According to a Freedom of Information Act request, the Electronic Frontier Foundation obtained FBI documents showing the agency plans to have 52 million photos in its database by 2015.

The system is set up so that the facial recognition technology, NGI will pull in photos “associated with criminal identities” and compare them to millions of other photos taken from various sources.

This has many individuals concerned about privacy.

One concern is non-criminal photos will be  stored in the database and , the EFF says,  the FBI won’t take responsibility for inaccurate matches.

Some photos may come from one of  nearly a million database’s which will come from unexplained sources.

A writer for Techdirt ciritisized the program, saying:

“This program has some very serious issues, and it’s only going to get worse unless someone outside the FBI intervenes.”

And Engadget says the system’s 85 percent accuracy is a little worrisome as well, pointing out that there’s no explanation for what happens when the NGI generates a list of potential suspects which lacks the actual criminal.
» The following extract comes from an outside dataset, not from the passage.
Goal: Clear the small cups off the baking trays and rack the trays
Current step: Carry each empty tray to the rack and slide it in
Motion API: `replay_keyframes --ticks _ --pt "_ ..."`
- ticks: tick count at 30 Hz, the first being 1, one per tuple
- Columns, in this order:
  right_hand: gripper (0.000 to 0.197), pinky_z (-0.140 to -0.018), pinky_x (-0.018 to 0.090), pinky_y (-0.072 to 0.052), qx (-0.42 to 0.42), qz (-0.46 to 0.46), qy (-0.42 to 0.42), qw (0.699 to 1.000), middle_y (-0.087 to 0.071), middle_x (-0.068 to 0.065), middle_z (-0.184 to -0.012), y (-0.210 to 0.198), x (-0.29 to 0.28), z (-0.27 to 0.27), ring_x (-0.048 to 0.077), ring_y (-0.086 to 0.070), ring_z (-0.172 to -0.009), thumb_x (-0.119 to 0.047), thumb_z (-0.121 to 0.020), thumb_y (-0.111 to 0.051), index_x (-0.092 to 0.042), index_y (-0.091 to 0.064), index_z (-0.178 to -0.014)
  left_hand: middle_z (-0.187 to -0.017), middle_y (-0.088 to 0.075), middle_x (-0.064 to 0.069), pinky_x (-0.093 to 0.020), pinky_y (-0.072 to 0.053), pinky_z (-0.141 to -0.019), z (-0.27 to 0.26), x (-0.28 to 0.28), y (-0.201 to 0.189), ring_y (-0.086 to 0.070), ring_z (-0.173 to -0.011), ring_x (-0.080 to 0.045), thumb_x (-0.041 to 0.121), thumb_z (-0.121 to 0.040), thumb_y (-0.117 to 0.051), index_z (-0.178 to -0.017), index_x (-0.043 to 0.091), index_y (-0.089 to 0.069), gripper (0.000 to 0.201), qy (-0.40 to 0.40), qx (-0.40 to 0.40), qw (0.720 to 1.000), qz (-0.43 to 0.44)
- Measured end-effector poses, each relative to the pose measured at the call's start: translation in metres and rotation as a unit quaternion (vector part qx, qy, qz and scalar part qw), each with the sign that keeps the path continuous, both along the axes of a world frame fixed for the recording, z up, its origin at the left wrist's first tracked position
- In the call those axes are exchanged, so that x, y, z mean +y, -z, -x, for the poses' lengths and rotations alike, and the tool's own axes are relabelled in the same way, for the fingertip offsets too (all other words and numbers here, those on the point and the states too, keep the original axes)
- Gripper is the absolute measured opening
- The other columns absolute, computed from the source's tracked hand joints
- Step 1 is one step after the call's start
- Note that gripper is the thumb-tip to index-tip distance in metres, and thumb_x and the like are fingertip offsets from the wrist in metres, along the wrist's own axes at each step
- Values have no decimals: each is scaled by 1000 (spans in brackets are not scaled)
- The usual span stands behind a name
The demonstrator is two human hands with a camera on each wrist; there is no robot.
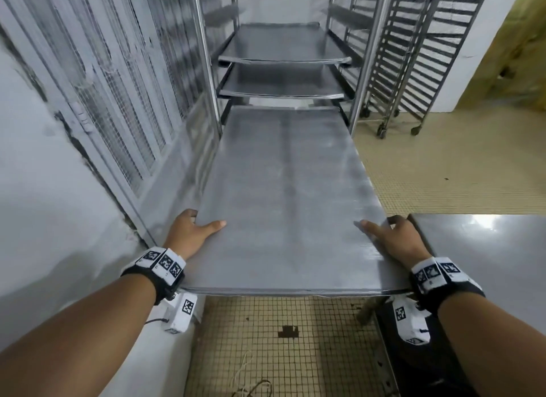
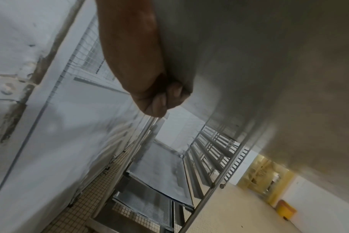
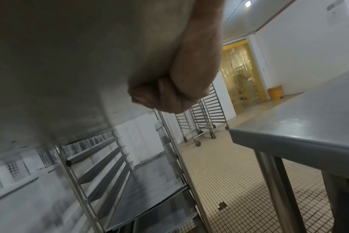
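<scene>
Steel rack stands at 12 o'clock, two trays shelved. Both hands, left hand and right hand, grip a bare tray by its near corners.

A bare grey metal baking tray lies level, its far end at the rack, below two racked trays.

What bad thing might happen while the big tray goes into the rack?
The tray is long and each hand grips only its near corners, left hand and right hand, so the far end might dip and miss the rack rails. It could also bump the trays already racked, or the table beside the right hand.
</scene>
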State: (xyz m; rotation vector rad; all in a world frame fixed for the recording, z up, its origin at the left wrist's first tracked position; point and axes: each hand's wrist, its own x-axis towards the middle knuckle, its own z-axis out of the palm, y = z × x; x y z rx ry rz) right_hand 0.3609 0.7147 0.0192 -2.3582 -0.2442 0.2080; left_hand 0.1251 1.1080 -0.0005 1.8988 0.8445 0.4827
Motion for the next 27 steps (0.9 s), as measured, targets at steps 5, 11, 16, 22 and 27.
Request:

Following the EFF report, FBI director James Comey spoke at a House Judiciary Committee hearing in June to address concerns over the scope of the NGI’s database.

FBI DIrector James Comey on C-SPAN:

“The pilot is mugshots because those are repeatable, we can count on the quality of them. “There was not a plan and there isn’t at present to add other, non-mug-shot photos.”

Which  contradict the documents the EFF dug up. The FBI plans to eventually roll out more parts of its new NGI system, including voice and iris identification.